Background

A vascular access device (VAD) is required by most hospitalized infants and children. Though important, These devices come with risks [1]

To provide life-sustaining therapy, including but not limited to fluid resuscitation, antibiotics, vasopressors, or parenteral nutrition, and for hemodynamic surveillance, vascular access devices are typically placed, often in a time-sensitive manner, in critically ill patients [2].

Forms of vascular access include arterial access (as umbilical, radial, and posterior tibial catheters), venous access which is further divided into central (as peripherally inserted central catheter (PICC), central umbilical venous catheter, tunneled, non-tunneled catheters and implantable ports), and peripheral (as umbilical catheters, midline catheters, and peripheral cannula) and finally intraosseous access (as in proximal tibia, distal tibia, distal femur, and humerus) [3].

In children, vascular access can be difficult. In individuals with a known history of difficult venous access, various techniques have been used to enhance first pass success rates, including surface landmarking, local warming, transillumination, ultrasonography, epidermal nitroglycerin, central venous access, intraosseous positioning, and venous cutdown. The use of novel aid devices and techniques improves the peripheral catheter placement success rate in infants [4].

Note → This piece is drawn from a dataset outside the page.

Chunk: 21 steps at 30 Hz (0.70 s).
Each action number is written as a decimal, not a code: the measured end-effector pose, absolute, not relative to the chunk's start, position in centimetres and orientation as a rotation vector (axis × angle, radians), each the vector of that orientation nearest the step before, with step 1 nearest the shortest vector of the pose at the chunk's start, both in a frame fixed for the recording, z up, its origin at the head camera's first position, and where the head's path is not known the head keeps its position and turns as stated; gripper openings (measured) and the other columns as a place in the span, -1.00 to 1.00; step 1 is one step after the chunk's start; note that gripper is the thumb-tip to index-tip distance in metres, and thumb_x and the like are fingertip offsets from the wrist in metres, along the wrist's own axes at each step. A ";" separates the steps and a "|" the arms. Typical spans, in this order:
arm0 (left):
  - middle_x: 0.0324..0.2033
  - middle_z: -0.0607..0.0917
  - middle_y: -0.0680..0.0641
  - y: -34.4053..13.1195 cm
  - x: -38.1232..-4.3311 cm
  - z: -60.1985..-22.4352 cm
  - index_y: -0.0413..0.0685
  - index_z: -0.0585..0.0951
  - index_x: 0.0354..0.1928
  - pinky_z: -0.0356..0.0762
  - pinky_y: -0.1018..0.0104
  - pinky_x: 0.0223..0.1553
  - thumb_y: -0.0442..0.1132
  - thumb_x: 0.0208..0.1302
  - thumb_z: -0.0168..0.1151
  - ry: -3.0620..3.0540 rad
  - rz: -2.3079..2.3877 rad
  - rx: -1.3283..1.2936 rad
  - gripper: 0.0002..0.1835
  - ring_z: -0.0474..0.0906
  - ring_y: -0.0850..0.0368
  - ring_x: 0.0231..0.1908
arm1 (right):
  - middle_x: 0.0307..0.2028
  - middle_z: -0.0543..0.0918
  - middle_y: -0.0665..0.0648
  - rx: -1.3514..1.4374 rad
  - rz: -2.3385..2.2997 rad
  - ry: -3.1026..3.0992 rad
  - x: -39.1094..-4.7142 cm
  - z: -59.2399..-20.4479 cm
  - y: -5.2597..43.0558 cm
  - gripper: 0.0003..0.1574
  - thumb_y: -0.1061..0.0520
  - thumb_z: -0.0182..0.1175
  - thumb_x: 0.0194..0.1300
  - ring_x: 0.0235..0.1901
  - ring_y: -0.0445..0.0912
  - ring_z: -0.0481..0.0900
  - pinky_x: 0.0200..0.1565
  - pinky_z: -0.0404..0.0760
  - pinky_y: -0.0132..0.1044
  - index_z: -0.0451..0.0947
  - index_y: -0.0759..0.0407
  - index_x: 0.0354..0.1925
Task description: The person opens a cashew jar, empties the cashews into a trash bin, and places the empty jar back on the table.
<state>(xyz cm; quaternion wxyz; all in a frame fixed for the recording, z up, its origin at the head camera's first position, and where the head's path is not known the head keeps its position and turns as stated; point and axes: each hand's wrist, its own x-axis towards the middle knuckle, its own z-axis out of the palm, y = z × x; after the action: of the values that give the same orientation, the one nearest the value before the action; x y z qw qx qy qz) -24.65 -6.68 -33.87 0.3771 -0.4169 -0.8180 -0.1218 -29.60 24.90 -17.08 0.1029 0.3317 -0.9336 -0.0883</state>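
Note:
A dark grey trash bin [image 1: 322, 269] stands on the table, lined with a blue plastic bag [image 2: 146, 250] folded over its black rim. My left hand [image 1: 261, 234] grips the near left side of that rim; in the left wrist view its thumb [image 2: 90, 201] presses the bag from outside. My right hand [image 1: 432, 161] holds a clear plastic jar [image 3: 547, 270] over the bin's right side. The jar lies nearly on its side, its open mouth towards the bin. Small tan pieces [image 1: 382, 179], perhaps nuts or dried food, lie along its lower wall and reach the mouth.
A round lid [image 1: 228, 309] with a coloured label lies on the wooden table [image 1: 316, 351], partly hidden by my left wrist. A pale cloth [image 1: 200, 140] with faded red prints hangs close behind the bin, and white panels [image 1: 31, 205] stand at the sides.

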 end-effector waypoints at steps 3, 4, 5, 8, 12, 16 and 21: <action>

The most common serious complication linked to CVCs is probably infection. The term used when a colonized CVC is known to be the source of a systemic infection is “catheter-related bloodstream infection” (CRBSI). The requirement for this diagnosis is that a particular organism must be cultured, from blood samples taken both from the CVC and from a peripherally taken venous sample. The colony count of the CVC-derived sample should be at least three times greater than that obtained from the peripherally drawn blood sample [5].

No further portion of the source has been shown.